清晨的牙克石是阴天,20℃的气温配上25%的极干空气,风力却飙到每小时29公里,体感一下落到13℃,冷得人直打哆嗦。大兴安岭的林子边上,几位巡林员裹着厚厚的棉服往山里走,说今年的秋来得比往年早。林间的落叶松已经开始泛黄,风一吹,针叶簌簌地往下掉。远处的林海在阴云底下显出深沉的墨绿,一层一层往天边铺开去,看不到头。
上午的牙克石城区,云层压得低低的,没有要散的意思。20℃的气温在25%的干空气和大风的夹击下显得没什么意义,街上行人裹着厚外套,脚步匆匆。早市上卖土豆和白菜的摊子前围了不少人,大家都趁着秋菜下来的时节腌菜、储菜。一位大婶把整袋的白菜往车上搬,说牙克石的冬天来得早,得提前备好,不然十月就得封冻,到时候什么都贵。
中午前后的牙克石,太阳偶尔从云缝里露一下脸,20℃的气温晒在背风的地方还算暖和,可一走到风里,凉意立刻钻进来。街边的炖菜馆里坐得满满当当,一锅猪肉炖粉条热气腾腾,食客们吃得满头是汗。老板说这几天生意好,天一冷,吃炖菜的人就多,一晚上能卖出好几锅。窗外风声呜呜地响,把门口挂的幌子吹得乱晃,几个刚进门的人搓着手说外面真冷。

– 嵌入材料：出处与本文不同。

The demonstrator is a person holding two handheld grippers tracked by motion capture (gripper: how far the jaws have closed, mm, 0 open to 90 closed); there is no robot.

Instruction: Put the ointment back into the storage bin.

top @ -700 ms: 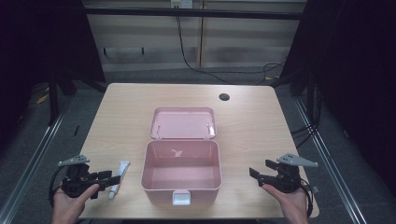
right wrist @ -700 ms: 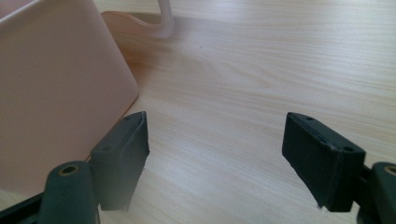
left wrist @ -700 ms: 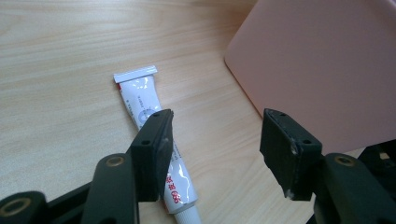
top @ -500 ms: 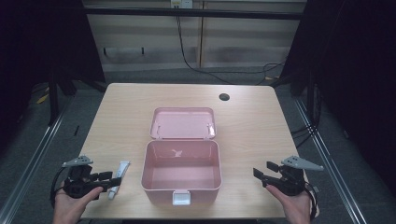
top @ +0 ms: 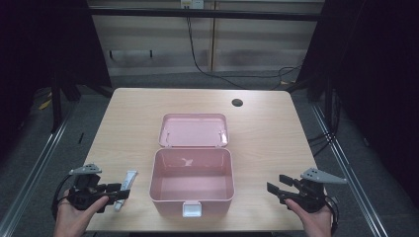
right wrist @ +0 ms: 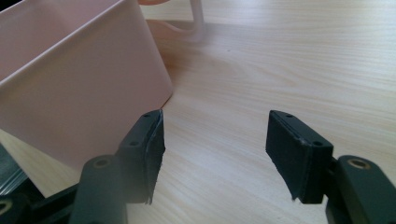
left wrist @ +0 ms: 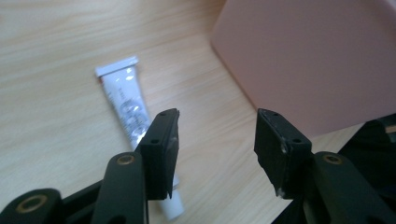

午后的牙克石,风势不减,阴云压得更低了,像是要下雨的样子。20℃的气温配25%的极干空气,让人的嘴唇和手背都发紧,几位从南方来的游客不停地往手上呵气,说这才九月就这么冷,黑龙江的秋天果然是另一个世界。街边的松子摊上,摊主把炒好的松子装进小袋,说这是大兴安岭的红松子,粒大味香,这几天来买的人不少,都是带回去送人的。
傍晚的牙克石,气温掉得厉害,20℃的余温被风一扫而空,体感已经跌到13℃以下。天边的云层裂开一道缝,透出一线橙红的光,把林海染成一片暗金。几位下班的工人裹紧了工装往家走,说晚上得把暖气提前试试,房里的温度已经开始降了。街边的路灯次第亮起来,在空旷的街道上拉出一排排长长的影子,风一吹,影子跟着晃。
夜里的牙克石,天上云散了大半,露出满天的星。气温掉得很快,25%的干燥让空气清冽得像冰过的水,吸一口直透肺腑。大兴安岭黑黢黢的轮廓在天边静静地卧着。街上的店铺多已关了门,只有几家小超市还亮着灯。偶尔开过的一辆车,车灯把路边的落叶照得一闪,又暗下去。牙克石的秋夜就是这样,安静、干冷,带着一股大兴安岭深处特有的松脂味道。